Loïc Cantin, président de la Fédération nationale de l’immobilier (Fnaim), partage cet avis. « Les rénovations énergétiques dans l’habitat collectif demandent des délais bien plus longs que dans les logements individuels. Convaincre tous les copropriétaires, notamment ceux qui habitent leur logement, est un processus qui s’inscrit dans une temporalité différente de celle des réglementations », explique-t-il.
Pour pallier ces difficultés, il propose une solution pragmatique : utiliser l’obligation légale, dès janvier prochain, pour toutes les copropriétés d’établir et de voter un plan pluriannuel de travaux (PPT). Ce document, qui dresse la liste des travaux à réaliser sur une période de 10 ans pour entretenir l’immeuble et améliorer sa performance énergétique, pourrait offrir une voie de compromis. Loïc Cantin suggère ainsi de suspendre temporairement l’indécence énergétique pour les logements classés G situés dans des copropriétés ayant adopté un PPT, à condition qu’il inclue un engagement clair en faveur des rénovations énergétiques.
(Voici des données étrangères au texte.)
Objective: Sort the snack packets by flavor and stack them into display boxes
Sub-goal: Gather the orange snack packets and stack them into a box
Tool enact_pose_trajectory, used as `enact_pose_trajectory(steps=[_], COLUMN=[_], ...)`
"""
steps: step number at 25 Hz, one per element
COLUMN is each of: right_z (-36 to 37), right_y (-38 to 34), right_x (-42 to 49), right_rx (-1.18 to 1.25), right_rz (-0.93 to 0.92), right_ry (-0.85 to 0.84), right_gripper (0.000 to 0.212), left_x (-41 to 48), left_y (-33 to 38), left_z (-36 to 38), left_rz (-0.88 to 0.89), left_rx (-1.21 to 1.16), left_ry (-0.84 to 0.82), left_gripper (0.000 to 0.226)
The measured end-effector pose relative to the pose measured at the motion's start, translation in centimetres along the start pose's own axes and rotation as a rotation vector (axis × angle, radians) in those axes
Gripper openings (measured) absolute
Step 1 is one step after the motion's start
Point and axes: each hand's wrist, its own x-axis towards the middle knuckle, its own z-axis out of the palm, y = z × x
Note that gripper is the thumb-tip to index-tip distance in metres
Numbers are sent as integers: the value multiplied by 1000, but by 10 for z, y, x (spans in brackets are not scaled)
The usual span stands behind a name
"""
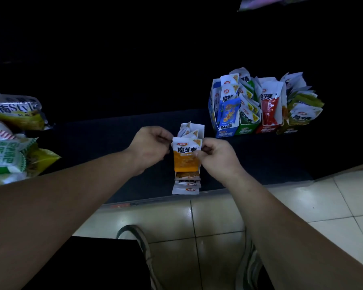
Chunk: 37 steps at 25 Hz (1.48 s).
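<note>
The room was dark, with a black worktop (113, 143) above pale floor tiles. Large snack bags (13, 143) lay at its left edge. Near the front edge, the left hand (150, 146) and right hand (218, 158) each kept a pinching grip on an orange packet (186, 158) at a part-filled display box (200, 129). Four filled boxes (260, 114) stood to the right, so the sorting looked mostly done.

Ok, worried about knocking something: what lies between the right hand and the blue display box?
Head view: only bare dark mat between the right hand, pinching an orange packet, and the blue display box.
</note>
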Motion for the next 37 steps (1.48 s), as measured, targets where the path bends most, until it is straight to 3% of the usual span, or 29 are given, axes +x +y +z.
enact_pose_trajectory(steps=[3, 6, 11, 16, 18, 21, 25, 31, 34, 37], right_z=[2, 5, -1, -1, -10, -18, -6, -6, -11, -19], right_y=[3, 11, 12, 7, -1, -17, -18, -12, -25, -30], right_x=[4, 3, 5, -4, 2, 22, 39, 47, 42, 24], right_rx=[59, -2, -314, -274, -229, -315, -402, -277, -200, -222], right_rz=[15, 40, -120, 100, 163, -46, -42, 33, 57, 161], right_ry=[-23, -44, 162, -184, -146, 77, -105, -26, -78, -296], right_gripper=[24, 19, 21, 26, 36, 34, 47, 4, 8, 18], left_x=[-3, -8, -9, 1, 2, 4, 3, 2, 0, -1], left_y=[8, 9, -1, -22, -35, -46, -44, -43, -39, -34], left_z=[1, 4, 4, 4, 5, 7, 11, 10, 11, 12], left_rz=[37, 105, 190, 305, 288, 306, 352, 358, 321, 316], left_rx=[-58, -41, 61, 312, 450, 512, 528, 461, 404, 416], left_ry=[-26, -117, -220, -229, -271, -279, -358, -238, -177, -27], left_gripper=[34, 24, 21, 19, 19, 23, 27, 15, 11, 33])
Des critiques sur le message envoyé
Malgré ces ajustements, la perspective d’un report du calendrier suscite de vives critiques parmi les défenseurs de la transition écologique. « Ce recul était prévisible dès l’adoption de la loi en 2021 », regrette Danyel Dubreuil, porte-parole du Cler, une association engagée pour une transition énergétique ambitieuse. « Le problème, c’est que le gouvernement va probablement créer une nouvelle instance de dialogue, ce qui retardera encore la mise en œuvre de mesures concrètes. »
Pour Danyel Dubreuil, l’un des principaux écueils de cette réglementation réside dans la manière dont elle est perçue. « On la présente toujours comme une interdiction de louer, alors qu’elle devrait être vue comme une obligation de rénover. Trop souvent, les locataires de ces passoires thermiques doivent supporter des loyers élevés, alors même que leurs logements ne respectent pas des critères élémentaires de décence énergétique. »
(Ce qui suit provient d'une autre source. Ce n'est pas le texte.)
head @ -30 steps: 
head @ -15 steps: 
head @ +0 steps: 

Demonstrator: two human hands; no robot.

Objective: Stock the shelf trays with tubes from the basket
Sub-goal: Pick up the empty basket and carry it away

Un projet de loi attendu avant fin 2024
La majorité présidentielle prévoit de déposer un projet de loi d’ici la fin de l’année, avec l’objectif de clarifier la situation et d’introduire des ajustements au dispositif initial. Ce texte, s’il est débattu au Parlement au premier trimestre 2025, pourrait éviter un vide juridique et apporter de la visibilité aux propriétaires et aux locataires concernés.
Pour Loïc Cantin, l’important est de préserver un signal politique fort tout en adaptant les contraintes aux réalités du terrain. « Cette loi doit encourager les rénovations énergétiques sans pour autant pénaliser de manière disproportionnée les propriétaires, en particulier ceux qui possèdent des biens en copropriété. »
Face à cette situation, le défi du gouvernement est de taille : concilier des objectifs écologiques ambitieux avec les contraintes économiques et sociales d’un parc immobilier complexe. Reste à savoir si les mesures proposées permettront d’atteindre un équilibre satisfaisant.
Le report potentiel de l’interdiction de location des logements classés G reflète les tensions entre ambitions climatiques et contraintes pratiques, notamment pour les copropriétés. Bien que ce répit puisse faciliter l’adoption de plans pluriannuels de travaux, il suscite des critiques sur le manque de fermeté face à l’urgence climatique. La réussite de cette transition dépendra de mesures concrètes pour accompagner propriétaires et locataires, afin d’accélérer la rénovation énergétique tout en évitant de creuser les inégalités sociales et territoriales.